### ASSIGNED TASK
Print the entire listing. Each line must match the original exactly.

### EXTRACTED ENTRIES
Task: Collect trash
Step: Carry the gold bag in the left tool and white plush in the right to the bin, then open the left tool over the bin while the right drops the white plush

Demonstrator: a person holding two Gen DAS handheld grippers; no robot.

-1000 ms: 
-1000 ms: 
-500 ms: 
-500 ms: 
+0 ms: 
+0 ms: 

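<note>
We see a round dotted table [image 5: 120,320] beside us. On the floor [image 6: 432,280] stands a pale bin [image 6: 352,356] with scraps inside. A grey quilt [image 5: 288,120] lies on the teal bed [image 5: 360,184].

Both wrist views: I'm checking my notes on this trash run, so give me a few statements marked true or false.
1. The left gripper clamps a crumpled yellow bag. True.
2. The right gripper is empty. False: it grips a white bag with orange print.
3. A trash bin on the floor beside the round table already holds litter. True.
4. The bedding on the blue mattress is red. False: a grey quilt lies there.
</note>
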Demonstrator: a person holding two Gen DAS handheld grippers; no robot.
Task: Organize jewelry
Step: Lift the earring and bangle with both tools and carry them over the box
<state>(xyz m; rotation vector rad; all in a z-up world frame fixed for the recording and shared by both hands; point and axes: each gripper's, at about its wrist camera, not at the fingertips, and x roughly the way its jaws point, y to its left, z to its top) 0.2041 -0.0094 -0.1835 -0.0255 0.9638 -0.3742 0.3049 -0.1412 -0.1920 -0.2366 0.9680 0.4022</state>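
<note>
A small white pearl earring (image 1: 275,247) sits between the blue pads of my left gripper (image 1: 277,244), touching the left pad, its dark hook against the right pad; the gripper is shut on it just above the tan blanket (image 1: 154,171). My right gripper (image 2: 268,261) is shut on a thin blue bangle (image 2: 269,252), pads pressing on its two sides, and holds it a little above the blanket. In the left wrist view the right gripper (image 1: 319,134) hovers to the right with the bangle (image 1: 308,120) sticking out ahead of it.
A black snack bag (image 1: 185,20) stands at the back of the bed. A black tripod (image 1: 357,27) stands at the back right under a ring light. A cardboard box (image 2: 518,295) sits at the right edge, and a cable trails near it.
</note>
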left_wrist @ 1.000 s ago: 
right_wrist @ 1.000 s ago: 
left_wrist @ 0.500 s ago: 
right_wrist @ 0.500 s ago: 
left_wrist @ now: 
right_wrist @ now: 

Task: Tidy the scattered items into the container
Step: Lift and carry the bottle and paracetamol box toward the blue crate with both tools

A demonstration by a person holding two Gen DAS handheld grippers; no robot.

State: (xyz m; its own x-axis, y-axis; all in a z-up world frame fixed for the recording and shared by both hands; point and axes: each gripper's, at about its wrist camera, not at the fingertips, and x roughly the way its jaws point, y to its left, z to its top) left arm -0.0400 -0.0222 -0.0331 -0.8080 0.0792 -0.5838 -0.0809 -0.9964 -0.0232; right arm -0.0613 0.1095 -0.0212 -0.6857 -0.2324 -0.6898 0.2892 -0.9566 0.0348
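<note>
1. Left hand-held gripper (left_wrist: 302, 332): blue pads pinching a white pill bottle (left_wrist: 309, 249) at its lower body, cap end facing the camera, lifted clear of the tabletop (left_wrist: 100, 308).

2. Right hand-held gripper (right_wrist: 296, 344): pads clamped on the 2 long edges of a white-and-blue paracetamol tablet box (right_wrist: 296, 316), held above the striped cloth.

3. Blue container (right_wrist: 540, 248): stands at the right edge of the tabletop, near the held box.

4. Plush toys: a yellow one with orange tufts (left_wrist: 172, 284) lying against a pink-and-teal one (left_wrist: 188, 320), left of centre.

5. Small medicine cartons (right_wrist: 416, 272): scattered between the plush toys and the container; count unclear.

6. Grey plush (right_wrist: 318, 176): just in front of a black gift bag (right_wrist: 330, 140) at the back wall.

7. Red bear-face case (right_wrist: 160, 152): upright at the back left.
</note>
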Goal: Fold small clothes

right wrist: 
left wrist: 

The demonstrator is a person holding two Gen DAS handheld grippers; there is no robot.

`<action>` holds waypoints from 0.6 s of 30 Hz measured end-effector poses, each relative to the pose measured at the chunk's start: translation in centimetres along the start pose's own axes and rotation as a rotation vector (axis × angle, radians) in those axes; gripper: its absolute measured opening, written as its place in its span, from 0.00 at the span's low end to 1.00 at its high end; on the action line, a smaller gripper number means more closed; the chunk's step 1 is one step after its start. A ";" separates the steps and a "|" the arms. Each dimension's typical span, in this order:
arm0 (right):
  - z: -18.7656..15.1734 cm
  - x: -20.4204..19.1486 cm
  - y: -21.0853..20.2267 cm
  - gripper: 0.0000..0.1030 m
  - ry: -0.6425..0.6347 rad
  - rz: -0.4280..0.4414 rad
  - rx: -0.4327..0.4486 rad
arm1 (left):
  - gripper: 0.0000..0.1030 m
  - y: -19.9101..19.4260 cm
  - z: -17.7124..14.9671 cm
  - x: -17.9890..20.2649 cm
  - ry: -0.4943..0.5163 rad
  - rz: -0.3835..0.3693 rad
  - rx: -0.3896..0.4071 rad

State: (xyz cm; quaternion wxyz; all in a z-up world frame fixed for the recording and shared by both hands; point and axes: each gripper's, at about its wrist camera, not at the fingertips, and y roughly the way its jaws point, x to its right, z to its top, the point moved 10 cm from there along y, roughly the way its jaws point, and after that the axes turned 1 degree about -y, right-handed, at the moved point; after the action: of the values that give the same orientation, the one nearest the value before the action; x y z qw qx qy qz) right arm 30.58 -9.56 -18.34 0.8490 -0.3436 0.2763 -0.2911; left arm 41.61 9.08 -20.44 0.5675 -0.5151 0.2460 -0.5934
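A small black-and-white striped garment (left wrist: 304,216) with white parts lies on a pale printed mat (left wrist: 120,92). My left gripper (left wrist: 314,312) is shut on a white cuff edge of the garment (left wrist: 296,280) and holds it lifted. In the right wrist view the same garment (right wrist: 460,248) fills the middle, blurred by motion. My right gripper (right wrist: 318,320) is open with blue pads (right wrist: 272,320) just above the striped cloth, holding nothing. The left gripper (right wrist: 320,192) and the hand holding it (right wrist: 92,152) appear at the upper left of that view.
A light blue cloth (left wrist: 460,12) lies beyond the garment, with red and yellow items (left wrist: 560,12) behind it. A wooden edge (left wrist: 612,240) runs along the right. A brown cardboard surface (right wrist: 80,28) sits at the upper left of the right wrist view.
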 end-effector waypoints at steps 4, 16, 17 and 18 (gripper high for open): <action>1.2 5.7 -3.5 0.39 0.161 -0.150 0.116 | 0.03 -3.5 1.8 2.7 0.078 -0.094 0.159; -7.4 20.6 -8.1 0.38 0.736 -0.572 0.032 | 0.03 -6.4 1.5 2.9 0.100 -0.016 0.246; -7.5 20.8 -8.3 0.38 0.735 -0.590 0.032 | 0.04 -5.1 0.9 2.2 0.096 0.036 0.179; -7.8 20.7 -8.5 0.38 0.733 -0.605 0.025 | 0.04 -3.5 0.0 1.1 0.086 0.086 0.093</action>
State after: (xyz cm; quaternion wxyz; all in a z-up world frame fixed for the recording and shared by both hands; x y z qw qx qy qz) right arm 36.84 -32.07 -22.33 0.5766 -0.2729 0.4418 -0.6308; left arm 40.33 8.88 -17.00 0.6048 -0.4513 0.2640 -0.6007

### WRITTEN RESPONSE
Task: Collect trash
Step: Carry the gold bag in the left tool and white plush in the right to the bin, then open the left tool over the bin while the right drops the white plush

Demonstrator: a person holding two Gen DAS handheld grippers; no robot.

-1000 ms: 
-1000 ms: 
-500 ms: 
-500 ms: 
+0 ms: 
+0 ms: 

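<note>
We see a round dotted table [image 5: 120,320] beside us. On the floor [image 6: 432,280] stands a pale bin [image 6: 352,356] with scraps inside. A grey quilt [image 5: 288,120] lies on the teal bed [image 5: 360,184].

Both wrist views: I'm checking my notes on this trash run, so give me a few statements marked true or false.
1. The left gripper clamps a crumpled yellow bag. True.
2. The right gripper is empty. False: it grips a white bag with orange print.
3. A trash bin on the floor beside the round table already holds litter. True.
4. The bedding on the blue mattress is red. False: a grey quilt lies there.
</note>
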Demonstrator: a person holding two Gen DAS handheld grippers; no robot.
Task: Organize jewelry
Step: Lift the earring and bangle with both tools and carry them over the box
<state>(xyz m; rotation vector rad; all in a z-up world frame fixed for the recording and shared by both hands; point and axes: each gripper's, at about its wrist camera, not at the fingertips, and x roughly the way its jaws point, y to its left, z to its top) 0.2041 -0.0094 -0.1835 -0.0255 0.9638 -0.3742 0.3049 -0.1412 -0.1920 -0.2366 0.9680 0.4022</state>
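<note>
A small white pearl earring (image 1: 275,247) sits between the blue pads of my left gripper (image 1: 277,244), touching the left pad, its dark hook against the right pad; the gripper is shut on it just above the tan blanket (image 1: 154,171). My right gripper (image 2: 268,261) is shut on a thin blue bangle (image 2: 269,252), pads pressing on its two sides, and holds it a little above the blanket. In the left wrist view the right gripper (image 1: 319,134) hovers to the right with the bangle (image 1: 308,120) sticking out ahead of it.
A black snack bag (image 1: 185,20) stands at the back of the bed. A black tripod (image 1: 357,27) stands at the back right under a ring light. A cardboard box (image 2: 518,295) sits at the right edge, and a cable trails near it.
</note>
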left_wrist @ 1.000 s ago: 
right_wrist @ 1.000 s ago: 
left_wrist @ 0.500 s ago: 
right_wrist @ 0.500 s ago: 
left_wrist @ now: 
right_wrist @ now: 

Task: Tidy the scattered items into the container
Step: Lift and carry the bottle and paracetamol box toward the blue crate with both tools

A demonstration by a person holding two Gen DAS handheld grippers; no robot.

State: (xyz m; its own x-axis, y-axis; all in a z-up world frame fixed for the recording and shared by both hands; point and axes: each gripper's, at about its wrist camera, not at the fingertips, and x roughly the way its jaws point, y to its left, z to its top) left arm -0.0400 -0.0222 -0.0331 -0.8080 0.0792 -0.5838 -0.0809 -0.9964 -0.0232; right arm -0.0613 0.1095 -0.0212 -0.6857 -0.2324 -0.6898 0.2892 -0.9566 0.0348
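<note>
1. Left hand-held gripper (left_wrist: 302, 332): blue pads pinching a white pill bottle (left_wrist: 309, 249) at its lower body, cap end facing the camera, lifted clear of the tabletop (left_wrist: 100, 308).

2. Right hand-held gripper (right_wrist: 296, 344): pads clamped on the 2 long edges of a white-and-blue paracetamol tablet box (right_wrist: 296, 316), held above the striped cloth.

3. Blue container (right_wrist: 540, 248): stands at the right edge of the tabletop, near the held box.

4. Plush toys: a yellow one with orange tufts (left_wrist: 172, 284) lying against a pink-and-teal one (left_wrist: 188, 320), left of centre.

5. Small medicine cartons (right_wrist: 416, 272): scattered between the plush toys and the container; count unclear.

6. Grey plush (right_wrist: 318, 176): just in front of a black gift bag (right_wrist: 330, 140) at the back wall.

7. Red bear-face case (right_wrist: 160, 152): upright at the back left.
</note>
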Goal: Fold small clothes

right wrist: 
left wrist: 

The demonstrator is a person holding two Gen DAS handheld grippers; there is no robot.

`<action>` holds waypoints from 0.6 s of 30 Hz measured end-effector poses, each relative to the pose measured at the chunk's start: translation in centimetres along the start pose's own axes and rotation as a rotation vector (axis × angle, radians) in those axes; gripper: its absolute measured opening, written as its place in its span, from 0.00 at the span's low end to 1.00 at its high end; on the action line, a smaller gripper number means more closed; the chunk's step 1 is one step after its start. A ";" separates the steps and a "|" the arms. Each dimension's typical span, in this order:
arm0 (right):
  - z: -18.7656..15.1734 cm
  - x: -20.4204..19.1486 cm
  - y: -21.0853..20.2267 cm
  - gripper: 0.0000..0.1030 m
  - ry: -0.6425..0.6347 rad
  - rz: -0.4280..0.4414 rad
  - rx: -0.4327..0.4486 rad
arm1 (left):
  - gripper: 0.0000..0.1030 m
  - y: -19.9101..19.4260 cm
  - z: -17.7124..14.9671 cm
  - x: -17.9890..20.2649 cm
  - ry: -0.4943..0.5163 rad
  - rz: -0.3835..0.3693 rad
  - rx: -0.3896..0.4071 rad

State: (xyz cm; quaternion wxyz; all in a z-up world frame fixed for the recording and shared by both hands; point and axes: each gripper's, at about its wrist camera, not at the fingertips, and y roughly the way its jaws point, x to its right, z to its top, the point moved 10 cm from there along y, roughly the way its jaws point, and after that the axes turned 1 degree about -y, right-handed, at the moved point; after the action: of the values that give the same orientation, the one nearest the value before the action; x y z qw qx qy qz) right arm 30.58 -9.56 -18.34 0.8490 -0.3436 0.2763 -0.2911; left arm 41.61 9.08 -20.44 0.5675 -0.5151 0.2460 -0.5934
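A small black-and-white striped garment (left wrist: 304,216) with white parts lies on a pale printed mat (left wrist: 120,92). My left gripper (left wrist: 314,312) is shut on a white cuff edge of the garment (left wrist: 296,280) and holds it lifted. In the right wrist view the same garment (right wrist: 460,248) fills the middle, blurred by motion. My right gripper (right wrist: 318,320) is open with blue pads (right wrist: 272,320) just above the striped cloth, holding nothing. The left gripper (right wrist: 320,192) and the hand holding it (right wrist: 92,152) appear at the upper left of that view.
A light blue cloth (left wrist: 460,12) lies beyond the garment, with red and yellow items (left wrist: 560,12) behind it. A wooden edge (left wrist: 612,240) runs along the right. A brown cardboard surface (right wrist: 80,28) sits at the upper left of the right wrist view.
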 end-effector waypoints at steps 4, 16, 17 and 18 (gripper high for open): <action>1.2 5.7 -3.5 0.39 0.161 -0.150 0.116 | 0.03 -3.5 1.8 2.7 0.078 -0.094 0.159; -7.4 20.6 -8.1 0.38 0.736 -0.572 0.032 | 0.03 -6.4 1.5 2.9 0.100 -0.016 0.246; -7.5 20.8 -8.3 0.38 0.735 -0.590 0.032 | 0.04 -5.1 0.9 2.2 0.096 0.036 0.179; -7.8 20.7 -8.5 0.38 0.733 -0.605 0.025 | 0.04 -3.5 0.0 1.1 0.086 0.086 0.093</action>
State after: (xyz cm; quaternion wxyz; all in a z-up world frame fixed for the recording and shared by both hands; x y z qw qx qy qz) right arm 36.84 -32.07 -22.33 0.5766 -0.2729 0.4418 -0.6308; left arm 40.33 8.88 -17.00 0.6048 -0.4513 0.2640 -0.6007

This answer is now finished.